● **What is being asked**
Copy every line from the data below in which the string "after" can be found.
*** Dataset entries
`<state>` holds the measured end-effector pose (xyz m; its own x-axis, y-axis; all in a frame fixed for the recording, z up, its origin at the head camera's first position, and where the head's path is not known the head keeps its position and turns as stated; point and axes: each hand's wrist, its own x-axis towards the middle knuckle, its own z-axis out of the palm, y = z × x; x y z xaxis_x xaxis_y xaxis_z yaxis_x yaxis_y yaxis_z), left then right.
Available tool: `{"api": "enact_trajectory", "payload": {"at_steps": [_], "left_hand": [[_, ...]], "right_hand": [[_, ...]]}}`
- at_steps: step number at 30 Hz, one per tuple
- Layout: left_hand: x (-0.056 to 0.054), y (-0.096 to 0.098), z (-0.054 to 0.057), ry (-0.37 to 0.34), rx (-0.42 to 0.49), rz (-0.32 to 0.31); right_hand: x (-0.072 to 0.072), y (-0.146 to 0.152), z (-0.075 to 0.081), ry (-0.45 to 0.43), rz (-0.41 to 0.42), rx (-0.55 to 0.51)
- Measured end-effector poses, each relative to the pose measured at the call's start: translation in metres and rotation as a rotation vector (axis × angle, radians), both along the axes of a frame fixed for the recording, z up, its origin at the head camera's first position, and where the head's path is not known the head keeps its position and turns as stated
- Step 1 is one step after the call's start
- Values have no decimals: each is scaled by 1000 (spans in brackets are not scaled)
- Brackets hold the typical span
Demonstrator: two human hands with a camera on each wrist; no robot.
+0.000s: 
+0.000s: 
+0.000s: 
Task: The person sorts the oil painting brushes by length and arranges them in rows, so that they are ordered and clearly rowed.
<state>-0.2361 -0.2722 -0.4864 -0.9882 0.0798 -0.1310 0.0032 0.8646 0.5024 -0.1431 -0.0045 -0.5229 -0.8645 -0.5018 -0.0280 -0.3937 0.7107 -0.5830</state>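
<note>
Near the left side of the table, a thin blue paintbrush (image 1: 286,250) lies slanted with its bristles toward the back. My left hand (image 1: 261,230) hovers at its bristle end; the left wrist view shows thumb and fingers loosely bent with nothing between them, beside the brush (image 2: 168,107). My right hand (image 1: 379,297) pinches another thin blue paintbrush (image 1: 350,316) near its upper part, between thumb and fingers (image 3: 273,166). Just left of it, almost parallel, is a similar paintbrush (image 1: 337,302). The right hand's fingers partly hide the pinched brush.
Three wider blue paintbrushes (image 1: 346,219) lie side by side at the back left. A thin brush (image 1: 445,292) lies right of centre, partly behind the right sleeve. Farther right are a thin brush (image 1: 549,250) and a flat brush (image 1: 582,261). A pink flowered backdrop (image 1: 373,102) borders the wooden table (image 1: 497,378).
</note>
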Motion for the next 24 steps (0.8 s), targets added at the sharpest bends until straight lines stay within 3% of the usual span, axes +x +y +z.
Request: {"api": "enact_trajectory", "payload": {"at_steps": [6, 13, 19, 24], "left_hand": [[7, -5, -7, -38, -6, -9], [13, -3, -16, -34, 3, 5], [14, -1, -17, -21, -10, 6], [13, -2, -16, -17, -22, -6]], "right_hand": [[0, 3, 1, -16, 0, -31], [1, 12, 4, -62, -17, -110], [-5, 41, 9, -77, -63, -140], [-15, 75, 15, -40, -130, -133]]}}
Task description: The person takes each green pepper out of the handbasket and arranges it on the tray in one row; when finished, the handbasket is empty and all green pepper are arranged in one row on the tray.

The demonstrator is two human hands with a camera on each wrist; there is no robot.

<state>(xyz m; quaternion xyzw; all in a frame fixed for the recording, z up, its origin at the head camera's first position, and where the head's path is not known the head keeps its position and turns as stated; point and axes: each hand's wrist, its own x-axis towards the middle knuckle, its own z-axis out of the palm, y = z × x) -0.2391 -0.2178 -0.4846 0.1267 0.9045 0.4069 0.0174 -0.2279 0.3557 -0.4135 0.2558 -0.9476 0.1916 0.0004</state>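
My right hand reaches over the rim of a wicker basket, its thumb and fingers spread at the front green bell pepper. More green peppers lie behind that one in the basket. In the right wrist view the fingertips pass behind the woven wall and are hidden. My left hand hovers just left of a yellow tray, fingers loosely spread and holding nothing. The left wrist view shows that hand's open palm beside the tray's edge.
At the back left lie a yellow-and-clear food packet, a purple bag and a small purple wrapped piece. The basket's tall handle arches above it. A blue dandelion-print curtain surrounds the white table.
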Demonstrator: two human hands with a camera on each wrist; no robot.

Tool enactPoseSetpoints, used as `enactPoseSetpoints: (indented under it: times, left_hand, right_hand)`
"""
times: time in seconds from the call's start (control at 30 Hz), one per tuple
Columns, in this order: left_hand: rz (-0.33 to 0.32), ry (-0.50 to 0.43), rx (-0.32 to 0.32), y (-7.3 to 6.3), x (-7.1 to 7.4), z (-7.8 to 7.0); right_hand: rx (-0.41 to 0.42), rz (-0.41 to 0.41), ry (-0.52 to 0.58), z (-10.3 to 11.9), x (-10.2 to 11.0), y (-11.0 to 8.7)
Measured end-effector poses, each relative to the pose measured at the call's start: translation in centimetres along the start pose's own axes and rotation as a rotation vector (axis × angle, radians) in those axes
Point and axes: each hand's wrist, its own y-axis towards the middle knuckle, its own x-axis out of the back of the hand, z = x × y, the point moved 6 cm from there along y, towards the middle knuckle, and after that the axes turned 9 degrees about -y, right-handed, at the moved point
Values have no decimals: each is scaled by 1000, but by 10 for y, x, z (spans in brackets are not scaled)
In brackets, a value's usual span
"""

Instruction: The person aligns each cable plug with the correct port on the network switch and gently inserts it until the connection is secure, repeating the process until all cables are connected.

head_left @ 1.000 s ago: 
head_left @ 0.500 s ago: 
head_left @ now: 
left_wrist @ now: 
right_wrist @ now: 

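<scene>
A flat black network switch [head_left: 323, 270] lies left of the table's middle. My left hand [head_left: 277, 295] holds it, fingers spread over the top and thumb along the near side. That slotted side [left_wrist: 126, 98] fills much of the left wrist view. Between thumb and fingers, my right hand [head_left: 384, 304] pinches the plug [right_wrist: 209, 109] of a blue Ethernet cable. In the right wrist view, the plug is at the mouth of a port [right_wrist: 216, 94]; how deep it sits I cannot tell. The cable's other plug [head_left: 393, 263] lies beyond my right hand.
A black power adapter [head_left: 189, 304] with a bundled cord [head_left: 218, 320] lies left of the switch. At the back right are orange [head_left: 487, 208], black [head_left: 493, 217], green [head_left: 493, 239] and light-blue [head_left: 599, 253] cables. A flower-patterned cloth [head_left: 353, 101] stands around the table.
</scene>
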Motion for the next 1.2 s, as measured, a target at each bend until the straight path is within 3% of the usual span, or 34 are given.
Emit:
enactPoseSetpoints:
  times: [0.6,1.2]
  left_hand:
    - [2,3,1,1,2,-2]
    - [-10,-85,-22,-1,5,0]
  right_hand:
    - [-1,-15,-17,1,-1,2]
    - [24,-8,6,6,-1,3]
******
● **Output for this exercise**
- Step 1 is one step after the call's start
Point and axes: each hand's wrist, its own y-axis towards the middle knuckle, its own x-axis out of the back of the hand, z = x × y, the point moved 6 cm from there along y, towards the middle knuckle, and after that the axes turned 9 degrees about -y, right-handed, at the moved point

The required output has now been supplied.